子どもが持つのは当たり前となった防犯ブザーだが、大人の女性の間では浸透しきれていないのが実情だ。より広い年齢層へ普及させようと、愛知県警の呼びかけに応じた企業や高校生らが「大人が持っていても恥ずかしくない」ブザーを1年かけて完成させた。様々な「持ちたくなる」工夫が製品に採り入れられている。
商品名は「Paskel(パスケル)」。横11センチ、縦8・5センチ、厚さ2・8センチの小さなポーチ型で、パスケースとブザーを一体化させている。商品は「助ける」という意味も込めて名付けた。
開発のきっかけは、県警が昨春行ったアンケートだった。

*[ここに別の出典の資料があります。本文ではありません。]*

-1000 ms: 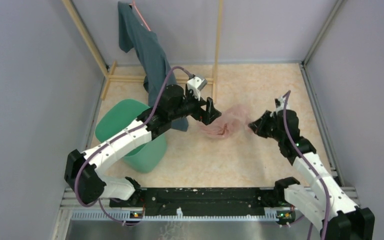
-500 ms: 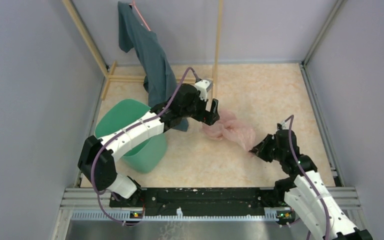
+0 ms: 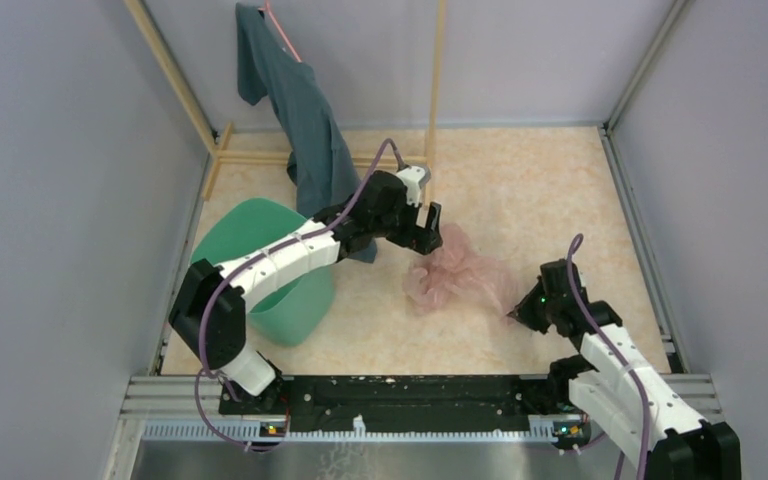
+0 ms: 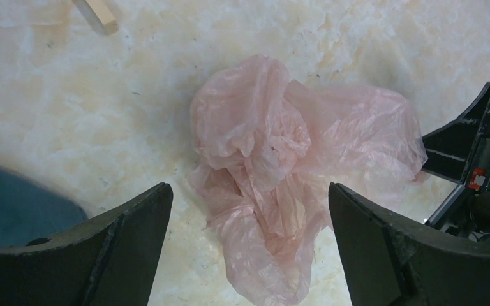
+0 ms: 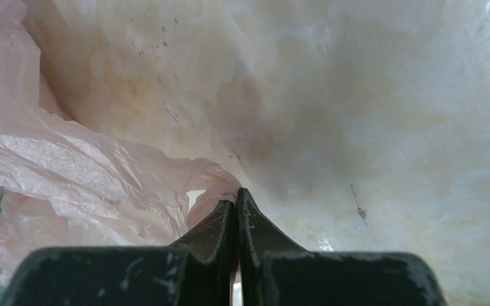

名古屋市内の企業や役所で働く女性359人に聞いたところ、防犯ブザーを「持っている」と答えたのは2割以下の65人。「形がみっともない」「つけたいと思うものがない」など、外観やデザインに抵抗感が強いことが分かった。県警子ども女性安全対策課の墨修明課長補佐は「防犯講話をしても、年齢が上になるほど、ブザーを持っていない印象があった」と話す。
調査結果を受けて、県警は「大人向け防犯ブザー」の開発を民間企業などに打診。賛同者が昨夏から試作などを続けてきた。防犯ブザー製造で40年以上の実績がある「ヤサカインダストリーズ」(愛知県春日井市)の志邑(しむら)宣彦社長(52)は「『そんなに持ってもらえていないんだ』と驚いた」。同社にとっても初となる、大人向け製品の開発に手を挙げた。
ブザーがあっても、持ち歩いていなかったり、カバンの奥にしまっていたりする人もいる。普段から使ってもらえるようにと、デザインは女性がカバンにつけることが多いパスケースと一体化させることに決めた。色は服装に合わせやすいパステルカラーを基調に、8種をそろえた。